Extracted data entries:
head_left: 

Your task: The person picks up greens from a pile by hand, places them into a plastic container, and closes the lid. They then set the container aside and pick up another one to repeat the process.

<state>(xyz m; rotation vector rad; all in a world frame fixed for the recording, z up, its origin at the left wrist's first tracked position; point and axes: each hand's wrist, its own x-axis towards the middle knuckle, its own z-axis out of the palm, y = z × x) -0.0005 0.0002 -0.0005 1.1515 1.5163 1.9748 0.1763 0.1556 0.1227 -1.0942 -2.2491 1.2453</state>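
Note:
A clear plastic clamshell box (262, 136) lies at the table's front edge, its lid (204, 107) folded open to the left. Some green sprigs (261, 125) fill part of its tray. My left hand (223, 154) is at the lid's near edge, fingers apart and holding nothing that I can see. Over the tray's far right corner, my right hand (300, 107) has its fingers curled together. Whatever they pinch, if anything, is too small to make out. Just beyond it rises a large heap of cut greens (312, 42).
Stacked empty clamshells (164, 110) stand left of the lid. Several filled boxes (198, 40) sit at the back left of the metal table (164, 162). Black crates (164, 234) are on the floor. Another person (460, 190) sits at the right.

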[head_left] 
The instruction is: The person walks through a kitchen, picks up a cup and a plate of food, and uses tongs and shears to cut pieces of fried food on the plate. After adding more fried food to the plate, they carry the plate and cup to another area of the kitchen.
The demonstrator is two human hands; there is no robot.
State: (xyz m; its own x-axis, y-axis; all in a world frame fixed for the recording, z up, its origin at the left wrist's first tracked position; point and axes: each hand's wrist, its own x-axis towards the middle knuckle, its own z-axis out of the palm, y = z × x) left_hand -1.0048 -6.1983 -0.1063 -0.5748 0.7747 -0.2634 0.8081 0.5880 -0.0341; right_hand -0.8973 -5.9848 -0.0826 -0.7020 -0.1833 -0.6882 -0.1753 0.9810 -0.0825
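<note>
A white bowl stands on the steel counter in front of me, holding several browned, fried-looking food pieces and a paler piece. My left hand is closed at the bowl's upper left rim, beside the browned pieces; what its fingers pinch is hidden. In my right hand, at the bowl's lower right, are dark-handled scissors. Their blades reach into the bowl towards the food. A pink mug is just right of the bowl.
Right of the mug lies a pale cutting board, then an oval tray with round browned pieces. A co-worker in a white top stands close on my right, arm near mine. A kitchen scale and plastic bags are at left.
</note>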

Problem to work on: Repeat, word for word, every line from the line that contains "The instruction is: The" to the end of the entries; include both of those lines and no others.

Task output:
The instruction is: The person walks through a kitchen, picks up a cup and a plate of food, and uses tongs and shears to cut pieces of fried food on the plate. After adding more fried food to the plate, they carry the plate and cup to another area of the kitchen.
The demonstrator is two human hands; there is no robot.
State: (xyz m; its own x-axis, y-axis; all in a world frame fixed for the recording, z up, its origin at the left wrist's first tracked position; point and axes: each hand's wrist, its own x-axis towards the middle knuckle, its own z-axis out of the palm, y = z × x) left_hand -1.0048 -6.1983 -0.1063 -0.5748 0.7747 -0.2634 0.8081 0.5880 -0.0341; right_hand -0.8973 -5.9848 -0.0826 -0.7020 -0.1833 -0.6882 -0.1753 0.9810 -0.0825
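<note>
A white bowl stands on the steel counter in front of me, holding several browned, fried-looking food pieces and a paler piece. My left hand is closed at the bowl's upper left rim, beside the browned pieces; what its fingers pinch is hidden. In my right hand, at the bowl's lower right, are dark-handled scissors. Their blades reach into the bowl towards the food. A pink mug is just right of the bowl.
Right of the mug lies a pale cutting board, then an oval tray with round browned pieces. A co-worker in a white top stands close on my right, arm near mine. A kitchen scale and plastic bags are at left.
</note>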

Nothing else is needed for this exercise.